Finally, EMG sensors will be attached to the surface electrodes. The signal-to-noise ratio will be checked to ensure clear EMG recordings.
When preparation is complete, a static calibration will be performed with the knee alignment device (KAD) to avoid knee joint angle cross-talk. Patients are asked to stand still in the middle of the force platform with arms outstretched and thumbs facing down. The KAD will be placed at the rotation axis of the knee. To ensure minimal cross-talk the KAD will be replaced three times by two different investigators. During analysis the most optimal placement of the KAD will be chosen to analyze the dynamic walking trials. Subsequently, the patients will have to walk barefoot at their natural, self-selected speed and without walking aid or orthosis, if possible, over a 12-m walkway and supervised by a skilled physiotherapist in order to avoid falls or other problems. To ensure the patient’s safety during walking, a safety harness can be worn which will not limit trunk movement. In total, a minimum of six walking trials will be recorded. Of these six trials, three will consist of clean heel strikes onto the force platforms from the right stride and three from the left so that kinetic parameters can be analyzed.
A blinded investigator will allocate patients to the control or the experimental group by means of concealed envelopes which will be kept off site.
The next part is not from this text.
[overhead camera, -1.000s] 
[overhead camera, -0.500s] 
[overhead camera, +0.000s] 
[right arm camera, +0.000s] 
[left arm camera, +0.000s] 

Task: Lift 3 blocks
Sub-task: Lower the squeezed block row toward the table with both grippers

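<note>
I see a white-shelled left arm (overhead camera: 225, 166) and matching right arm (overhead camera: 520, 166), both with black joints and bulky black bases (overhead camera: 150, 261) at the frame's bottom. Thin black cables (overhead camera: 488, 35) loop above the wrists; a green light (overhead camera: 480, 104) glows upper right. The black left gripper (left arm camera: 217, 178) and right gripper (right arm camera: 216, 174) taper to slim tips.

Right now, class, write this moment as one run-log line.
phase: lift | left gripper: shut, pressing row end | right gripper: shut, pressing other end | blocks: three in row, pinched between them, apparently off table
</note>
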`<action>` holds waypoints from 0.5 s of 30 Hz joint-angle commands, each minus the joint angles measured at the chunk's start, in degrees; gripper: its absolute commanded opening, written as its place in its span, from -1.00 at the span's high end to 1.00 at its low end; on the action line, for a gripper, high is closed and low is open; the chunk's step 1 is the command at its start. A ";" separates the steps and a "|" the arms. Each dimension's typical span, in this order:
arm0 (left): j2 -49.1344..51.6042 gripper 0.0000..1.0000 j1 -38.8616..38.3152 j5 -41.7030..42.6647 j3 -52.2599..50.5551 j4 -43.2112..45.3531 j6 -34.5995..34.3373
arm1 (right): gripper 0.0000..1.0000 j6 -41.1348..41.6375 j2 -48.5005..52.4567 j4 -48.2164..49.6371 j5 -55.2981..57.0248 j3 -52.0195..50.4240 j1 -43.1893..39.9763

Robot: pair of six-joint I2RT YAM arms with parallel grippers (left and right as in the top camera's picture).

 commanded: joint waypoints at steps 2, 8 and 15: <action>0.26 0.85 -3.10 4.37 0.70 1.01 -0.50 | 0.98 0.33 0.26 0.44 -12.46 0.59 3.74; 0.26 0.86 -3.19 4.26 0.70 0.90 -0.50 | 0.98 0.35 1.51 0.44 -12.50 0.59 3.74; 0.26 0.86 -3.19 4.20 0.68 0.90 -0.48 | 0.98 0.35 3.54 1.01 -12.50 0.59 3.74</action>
All patients will receive a multidisciplinary standard care stroke rehabilitation program provided by the rehabilitation staff of RevArte. The standard care program will be patient-specific and consists of 1 h of physiotherapy and 1 h of occupational therapy. Standard care will mainly consist of gait rehabilitation, muscle strengthening and activities to enhance motor control of the arms, legs, and trunk by applying appropriate motor relearning strategies. Additionally, all patients will be receiving 30 min of speech therapy and neuropsychological treatment when necessary. Thirty participants will be assigned to the exercise group focusing on trunk coordination, selectivity, and strengthening. In total, 30 patients will be distributed to the control group. The amount of additional therapy is based on results from a meta-analysis, where at least 16 h of augmented therapy is needed within the first 6 months after stroke to achieve a favorable effect on the activities of daily living (ADL) . Patients will receive the additional therapy over a period of 4 weeks. Kwakkel et al. (2004) hypothesized that a high dose of task-specific exercises should be applied over a short period of time. Therefore, both groups will receive an additional therapy hour a day, 4 days a week over a short period of 4 weeks. Although both groups receive the same amount of therapeutic input, the specificity of the training programs will be different.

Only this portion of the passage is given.